Electronic load DTU-CC01


Official specifications: I bought from Aliexpress dealer: Sun-Shine Home


Like many devices from China this arrives in a envelope or in this case two envelops inside each other.


It included the load an a instruction sheet.


From left to right: The two current adjust potentiometers and the button, heat sink with fan, display and 3 different usb connectors.


The bottom is an aluminium plate, but it is not used as heat sink and the screws make it a bit hard on a table (Adding some rubber feet would be a good idea).



DSC_1218 DSC_1219


There is many different screens on the display, I do not show all of them here.
Usual a fast click on the switch will change screen or line and long click will active current line (Activate trigger, function or change value). The user interface is fairly easy to use for a one button interface.

DSC_1262 DSC_1263

The main screen with actual voltage, current and power. It also shows actual temperature and maximum power and temperature.
Click for next screen or hold down to change maximums.


The load got too hot and is cooling down, it cannot turn completely off.


This screen is used for working with fast charge triggers.
Click for next screen or hold down for a list of fast charge schemes.


Here I have used the list of schemes to select and activate a fast charge scheme.


On the list of fast charge schemes one of the points is an automatic test for supported schemes.
This test is not 100% reliable, a charger that supports QC3 will always support QC2 and in the test above I did select QC2 on this charger.

DSC_1271 DSC_1275

Depending on scheme there is different options to activate them.
Load do not confirm if activating a scheme failed or succeeded, this must be seen on the voltage.


Next screen is accumulated energy and capacity, hold button down to reset.
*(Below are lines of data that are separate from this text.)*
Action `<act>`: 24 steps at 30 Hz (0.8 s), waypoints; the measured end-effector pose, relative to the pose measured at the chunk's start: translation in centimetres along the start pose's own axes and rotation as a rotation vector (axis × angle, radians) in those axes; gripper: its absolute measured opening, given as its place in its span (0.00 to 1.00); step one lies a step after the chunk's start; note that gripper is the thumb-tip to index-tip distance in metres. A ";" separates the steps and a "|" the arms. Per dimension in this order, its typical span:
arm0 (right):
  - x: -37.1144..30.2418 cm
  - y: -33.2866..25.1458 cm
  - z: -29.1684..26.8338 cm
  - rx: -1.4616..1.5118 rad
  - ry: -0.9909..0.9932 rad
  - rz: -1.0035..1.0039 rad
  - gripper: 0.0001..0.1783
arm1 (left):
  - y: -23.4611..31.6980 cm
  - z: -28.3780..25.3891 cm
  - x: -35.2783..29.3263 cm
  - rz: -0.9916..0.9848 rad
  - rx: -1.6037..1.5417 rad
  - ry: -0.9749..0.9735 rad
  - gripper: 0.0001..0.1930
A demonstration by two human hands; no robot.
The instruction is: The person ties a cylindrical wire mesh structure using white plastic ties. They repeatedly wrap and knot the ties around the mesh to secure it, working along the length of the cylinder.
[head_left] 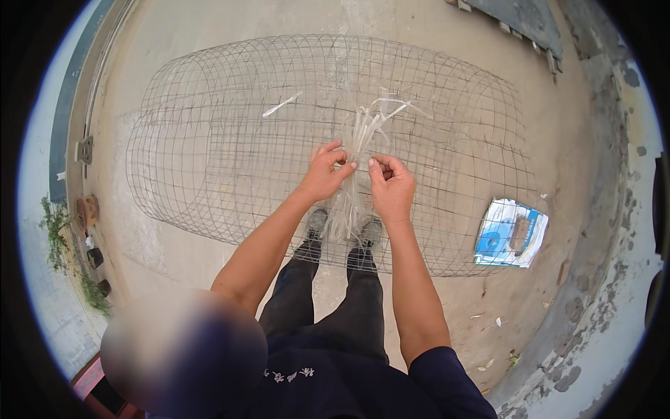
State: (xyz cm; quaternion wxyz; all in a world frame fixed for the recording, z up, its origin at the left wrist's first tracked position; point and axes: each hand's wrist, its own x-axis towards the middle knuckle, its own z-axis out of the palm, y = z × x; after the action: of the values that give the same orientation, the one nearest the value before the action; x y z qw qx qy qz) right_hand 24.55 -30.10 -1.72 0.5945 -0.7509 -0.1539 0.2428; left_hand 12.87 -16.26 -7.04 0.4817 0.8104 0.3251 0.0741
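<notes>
Over wire mesh (181, 133) with a bag (497, 241) by its right end, both hands (325, 172) (393, 187) pinch pale strands (363, 130).

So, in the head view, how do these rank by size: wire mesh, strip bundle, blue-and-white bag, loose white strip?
1. Wire mesh
2. Strip bundle and blue-and-white bag: too alike to rank
3. Loose white strip
</notes>
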 end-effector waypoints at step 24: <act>0.4 -6.2 3.7 -0.315 0.231 -0.345 0.13 | 0.3 -1.4 -3.7 -0.004 -0.067 0.064 0.13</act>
State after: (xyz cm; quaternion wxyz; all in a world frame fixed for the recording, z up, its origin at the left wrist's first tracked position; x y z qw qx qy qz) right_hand 23.22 -25.31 3.51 0.5164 -0.8196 -0.2469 0.0236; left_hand 9.52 -17.59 -5.35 0.4983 0.7903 0.3393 0.1097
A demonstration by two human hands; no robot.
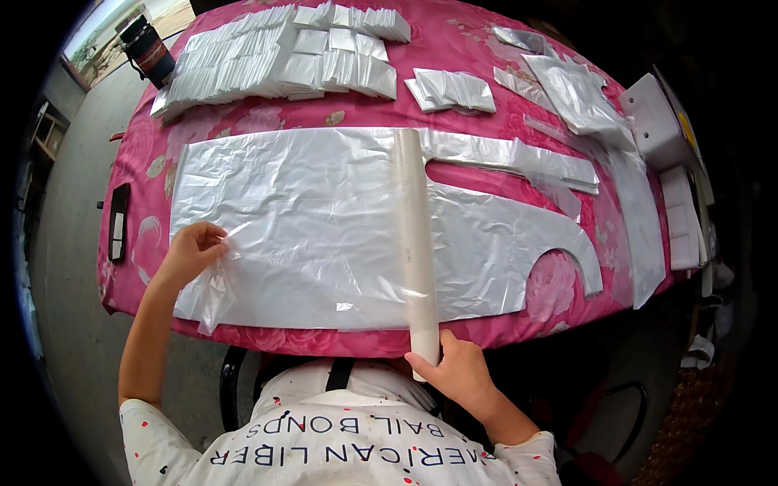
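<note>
Table (454, 40): covered by a pink flowered cloth. Plastic sheet (300, 186): laid flat from near the table's left edge to right of centre, close along the near edge; its right end has curved cutouts. Folded packets (235, 61): packed in rows by the far left corner. Loose plastic (575, 93): heaped toward the right edge. Pale tube (412, 219): lies across the sheet, its near end projecting past the table's near edge. Smaller packet pile (450, 89): toward the far edge, right of the rows. Dark bottle (147, 53): at the far left corner. Right hand (458, 368): grip clamped around the tube's near end. Left hand (193, 253): above the sheet's left part, grip pinched together on thin film (216, 296), which hangs crumpled. Slim black object (119, 223): by the left edge.
</note>
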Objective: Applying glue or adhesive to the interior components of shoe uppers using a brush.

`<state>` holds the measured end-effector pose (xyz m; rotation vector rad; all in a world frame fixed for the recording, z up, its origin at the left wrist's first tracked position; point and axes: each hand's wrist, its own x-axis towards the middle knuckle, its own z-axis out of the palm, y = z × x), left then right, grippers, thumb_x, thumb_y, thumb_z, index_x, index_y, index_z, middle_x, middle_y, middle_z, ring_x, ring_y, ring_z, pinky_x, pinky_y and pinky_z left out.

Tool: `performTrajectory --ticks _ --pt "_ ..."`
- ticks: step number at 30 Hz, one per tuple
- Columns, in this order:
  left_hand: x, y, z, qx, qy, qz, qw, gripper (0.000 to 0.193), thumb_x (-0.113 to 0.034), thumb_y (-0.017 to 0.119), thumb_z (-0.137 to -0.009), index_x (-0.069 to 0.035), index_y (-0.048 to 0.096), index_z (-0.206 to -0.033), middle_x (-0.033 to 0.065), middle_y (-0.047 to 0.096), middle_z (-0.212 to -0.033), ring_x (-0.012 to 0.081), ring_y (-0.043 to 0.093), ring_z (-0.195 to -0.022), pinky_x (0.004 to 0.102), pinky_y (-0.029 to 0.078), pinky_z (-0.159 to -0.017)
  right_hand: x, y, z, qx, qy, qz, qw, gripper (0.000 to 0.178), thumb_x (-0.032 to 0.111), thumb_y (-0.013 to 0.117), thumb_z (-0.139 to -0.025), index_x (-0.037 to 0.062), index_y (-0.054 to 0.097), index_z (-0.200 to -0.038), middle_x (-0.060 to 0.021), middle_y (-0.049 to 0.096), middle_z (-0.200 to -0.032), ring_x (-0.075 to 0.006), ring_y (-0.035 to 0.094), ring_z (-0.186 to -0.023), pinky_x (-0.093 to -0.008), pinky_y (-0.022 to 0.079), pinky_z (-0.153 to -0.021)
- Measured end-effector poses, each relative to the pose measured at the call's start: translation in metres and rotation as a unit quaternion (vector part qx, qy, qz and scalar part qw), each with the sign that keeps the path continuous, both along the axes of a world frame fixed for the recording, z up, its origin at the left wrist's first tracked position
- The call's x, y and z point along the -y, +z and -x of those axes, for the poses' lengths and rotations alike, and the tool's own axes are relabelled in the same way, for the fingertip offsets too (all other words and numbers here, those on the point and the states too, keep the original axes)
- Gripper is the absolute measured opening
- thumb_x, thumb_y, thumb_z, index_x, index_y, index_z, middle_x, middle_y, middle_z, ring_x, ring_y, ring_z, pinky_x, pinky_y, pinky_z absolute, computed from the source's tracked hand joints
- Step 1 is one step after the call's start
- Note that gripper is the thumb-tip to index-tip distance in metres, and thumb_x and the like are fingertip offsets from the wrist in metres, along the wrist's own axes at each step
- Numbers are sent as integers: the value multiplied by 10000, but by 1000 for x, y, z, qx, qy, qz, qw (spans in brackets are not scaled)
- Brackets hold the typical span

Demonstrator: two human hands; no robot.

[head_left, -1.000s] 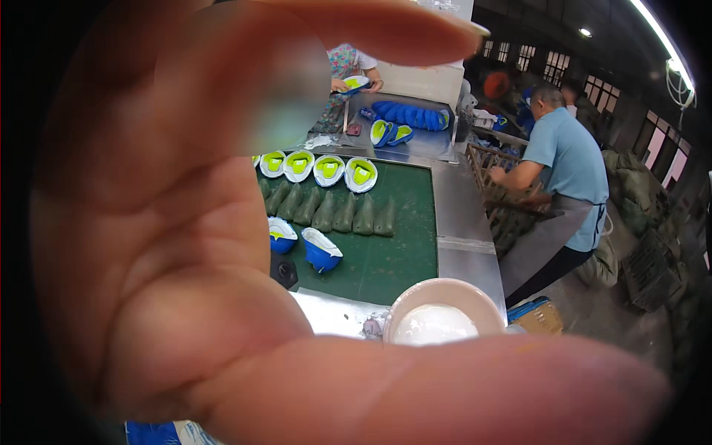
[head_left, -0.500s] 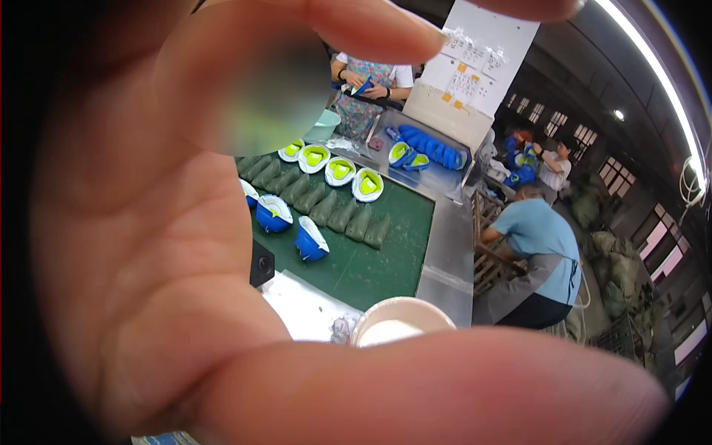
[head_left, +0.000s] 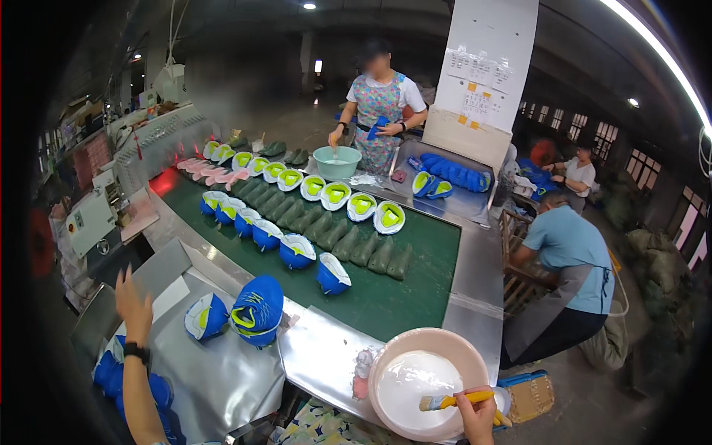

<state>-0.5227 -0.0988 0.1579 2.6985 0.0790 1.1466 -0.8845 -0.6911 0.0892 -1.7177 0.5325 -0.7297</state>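
My right hand [head_left: 477, 417] is closed round the yellow handle of a paintbrush [head_left: 445, 401]. Its bristles hang over a pale pink basin [head_left: 445, 343] of white liquid, at the near right. At the left, my left hand [head_left: 133, 308] is raised with fingers stretched out and nothing in it, a dark band on its wrist. Beside it, a blue shoe upper [head_left: 208, 317] with a white lining and a laced blue shoe upper [head_left: 257, 305] lie on a grey sheet. More blue uppers [head_left: 152, 393] are piled below my left hand.
A green conveyor belt [head_left: 423, 278] carries rows of blue-and-white uppers, dark grey-green shoe lasts [head_left: 363, 251] and pink pieces [head_left: 219, 174]. Across it, a person [head_left: 386, 104] holds a blue piece over a mint basin [head_left: 337, 165]. Another person [head_left: 567, 245] bends at a wooden rack, right.
The hand that filled the view close up is gone from there. My left hand now shows at the left, and my right hand with the brush shows over the basin.
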Motion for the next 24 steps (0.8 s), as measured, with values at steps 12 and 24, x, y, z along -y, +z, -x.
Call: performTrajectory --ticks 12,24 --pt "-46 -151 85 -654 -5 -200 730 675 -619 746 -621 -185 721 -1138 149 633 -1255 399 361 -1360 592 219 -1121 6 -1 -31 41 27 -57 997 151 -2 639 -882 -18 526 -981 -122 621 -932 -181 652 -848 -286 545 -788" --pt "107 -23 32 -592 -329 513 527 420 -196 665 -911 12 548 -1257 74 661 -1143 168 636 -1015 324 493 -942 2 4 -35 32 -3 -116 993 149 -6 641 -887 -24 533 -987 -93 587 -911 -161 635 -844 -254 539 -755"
A cable test, this requires a stable USB power supply. First plug the load into the power supply, select a current level and hold down the button to record the reference. Next use the cable between the load and the supply (Do not touch the potentiometers) and it will show the cable and connection resistance.

Load testing


Some of the current curves looks a bit strange. The first point is that the load may handle 30V, but it only works below 18V, this is perfectly fine for most USB testing. The next point is the build-in protection, when the load gets too hot it turns it off for some time and then on again, this is especially obvious on the yellow curve, what is a bit strange is that sometimes it only turns off for a short time, other times for considerable longer time.


A closer look at the low current curves shows that the load is not good at this, there is a current spike just below 5V, it means for testing below 5V the minimum load current is about 0.4A, at 5V and higher it can go lower.


The load is rated for a maximum of 35W with a constant load of 25W, here I applied slightly below 35W and in about 1 minute the load got to hot and took a break while cooling a bit down, the it engaged again. This continues in a cycle.


Reducing the load to 25W (Even a little bit above) with a 9V 3A test worked better, here the load could keep the temperature down. The display shows about 63C (Ambient is about 25C) and the overload is at 70C.


M1: 52.2C, M2: 49.2C, HS1: 62.9C
HS1 is on the circuit board next to the heatsink and that temperature matches the display fairly well.


M1: 64.5C, HS1: 80.3C


HS1: 89.4C
The transistor is warmer (it is probably rated for 150C inside).

A look at the circuit


The load has a processor (ARM MM32F031 K6T6) that directly controls the display (There must be a controller in the display). There is an external EEPROM (U7: K24C08) for parameter storage. The internal power supply is fairly advanced with two switchers, one for the fan (U4: marked AL723) that uses a inductor and diode (d1) and one for the electronic (MC34063A) also using a inductor and diode (D3) and two linear regulators (U8: SE8550 & U2: SE8533).
The current sense resistor is two resistor in parallel (R8 & R10: 2x0.2ohm) with a OpAmp to amplify the signal (U1: marked CD53) and another (U5: marked CD53)to control the power mosfet (IRFZ44N).



The load works fine for testing usb power supplies, but the fast charge identification is not 100% reliable and it do not work up to the rated voltage of 30V or the maximum QC usb voltage of 20V (The trigger support 20V).

Even with these issues I will call it a fairly good load for usb, except USB-C PD that it do not support.